■ **Instructions to follow**: Copy the data below verbatim, leaving no line out.

** Opening Given information block **

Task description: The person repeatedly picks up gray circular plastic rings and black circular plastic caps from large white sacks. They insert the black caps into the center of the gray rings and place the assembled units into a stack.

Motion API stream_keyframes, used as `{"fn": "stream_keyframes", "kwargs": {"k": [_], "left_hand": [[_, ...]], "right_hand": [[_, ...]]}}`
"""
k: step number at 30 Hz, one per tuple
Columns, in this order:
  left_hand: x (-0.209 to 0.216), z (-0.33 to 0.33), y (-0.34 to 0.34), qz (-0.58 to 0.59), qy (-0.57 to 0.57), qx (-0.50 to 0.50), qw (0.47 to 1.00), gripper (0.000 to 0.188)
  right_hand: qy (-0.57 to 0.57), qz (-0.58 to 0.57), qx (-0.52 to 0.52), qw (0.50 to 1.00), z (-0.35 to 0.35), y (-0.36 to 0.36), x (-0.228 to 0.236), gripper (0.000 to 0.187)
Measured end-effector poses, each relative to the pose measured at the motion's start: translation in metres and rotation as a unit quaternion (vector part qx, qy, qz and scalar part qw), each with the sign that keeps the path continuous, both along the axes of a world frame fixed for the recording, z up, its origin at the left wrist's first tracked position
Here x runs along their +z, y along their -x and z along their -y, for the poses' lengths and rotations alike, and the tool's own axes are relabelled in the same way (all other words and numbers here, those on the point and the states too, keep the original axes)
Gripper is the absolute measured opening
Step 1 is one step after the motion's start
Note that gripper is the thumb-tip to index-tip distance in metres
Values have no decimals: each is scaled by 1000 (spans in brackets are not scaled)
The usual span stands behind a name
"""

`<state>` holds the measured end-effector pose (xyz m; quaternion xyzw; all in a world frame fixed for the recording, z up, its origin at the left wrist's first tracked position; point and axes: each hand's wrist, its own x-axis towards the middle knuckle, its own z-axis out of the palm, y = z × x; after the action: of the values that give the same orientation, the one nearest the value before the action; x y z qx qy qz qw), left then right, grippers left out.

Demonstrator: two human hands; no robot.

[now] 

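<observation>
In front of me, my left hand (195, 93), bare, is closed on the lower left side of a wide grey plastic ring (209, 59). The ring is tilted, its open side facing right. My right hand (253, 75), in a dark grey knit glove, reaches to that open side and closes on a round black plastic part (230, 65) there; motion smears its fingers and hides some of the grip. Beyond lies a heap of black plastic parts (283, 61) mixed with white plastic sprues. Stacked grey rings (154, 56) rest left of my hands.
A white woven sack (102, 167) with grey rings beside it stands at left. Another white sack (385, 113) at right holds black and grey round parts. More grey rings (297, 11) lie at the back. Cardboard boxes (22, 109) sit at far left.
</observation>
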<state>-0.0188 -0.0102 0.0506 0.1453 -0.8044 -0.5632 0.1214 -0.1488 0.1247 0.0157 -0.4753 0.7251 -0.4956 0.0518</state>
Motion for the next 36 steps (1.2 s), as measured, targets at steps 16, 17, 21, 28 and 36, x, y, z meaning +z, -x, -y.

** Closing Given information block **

■ **Written reply**:
Task description: The person repeatedly picks up gray circular plastic rings and black circular plastic caps from large white sacks. They insert the black caps into the center of the gray rings and place the assembled units into a stack.

Motion API stream_keyframes, used as `{"fn": "stream_keyframes", "kwargs": {"k": [_], "left_hand": [[_, ...]], "right_hand": [[_, ...]]}}`
"""
k: step number at 30 Hz, one per tuple
Columns, in this order:
  left_hand: x (-0.209 to 0.216), z (-0.33 to 0.33), y (-0.34 to 0.34), qz (-0.58 to 0.59), qy (-0.57 to 0.57), qx (-0.50 to 0.50), qw (0.47 to 1.00), gripper (0.000 to 0.188)
  right_hand: qy (-0.57 to 0.57), qz (-0.58 to 0.57), qx (-0.52 to 0.52), qw (0.50 to 1.00), z (-0.35 to 0.35), y (-0.36 to 0.36), x (-0.228 to 0.236), gripper (0.000 to 0.187)
Measured end-effector poses, each relative to the pose measured at the motion's start: translation in metres and rotation as a unit quaternion (vector part qx, qy, qz and scalar part qw), each with the sign that keeps the path continuous, both along the axes of a world frame fixed for the recording, z up, its origin at the left wrist's first tracked position
Here x runs along their +z, y along their -x and z along their -y, for the poses' lengths and rotations alike, and the tool's own axes are relabelled in the same way (all other words and numbers here, those on the point and the states too, keep the original axes)
Gripper is the absolute measured opening
Step 1 is one step after the motion's start
Note that gripper is the thumb-tip to index-tip distance in metres
Values have no decimals: each is scaled by 1000 (spans in brackets are not scaled)
The usual span stands behind a name
"""

`<state>` holds the measured end-effector pose (xyz m; quaternion xyzw; all in a world frame fixed for the recording, z up, its origin at the left wrist's first tracked position; point and axes: each hand's wrist, its own x-axis towards the middle knuckle, its own z-axis out of the palm, y = z × x; after the action: of the values that give the same orientation, the one nearest the value before the action; x y z qx qy qz qw), left then right, grippers left out.

Demonstrator: two human hands; no robot.

[now] 

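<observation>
In front of me, my left hand (195, 93), bare, is closed on the lower left side of a wide grey plastic ring (209, 59). The ring is tilted, its open side facing right. My right hand (253, 75), in a dark grey knit glove, reaches to that open side and closes on a round black plastic part (230, 65) there; motion smears its fingers and hides some of the grip. Beyond lies a heap of black plastic parts (283, 61) mixed with white plastic sprues. Stacked grey rings (154, 56) rest left of my hands.
A white woven sack (102, 167) with grey rings beside it stands at left. Another white sack (385, 113) at right holds black and grey round parts. More grey rings (297, 11) lie at the back. Cardboard boxes (22, 109) sit at far left.
</observation>
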<state>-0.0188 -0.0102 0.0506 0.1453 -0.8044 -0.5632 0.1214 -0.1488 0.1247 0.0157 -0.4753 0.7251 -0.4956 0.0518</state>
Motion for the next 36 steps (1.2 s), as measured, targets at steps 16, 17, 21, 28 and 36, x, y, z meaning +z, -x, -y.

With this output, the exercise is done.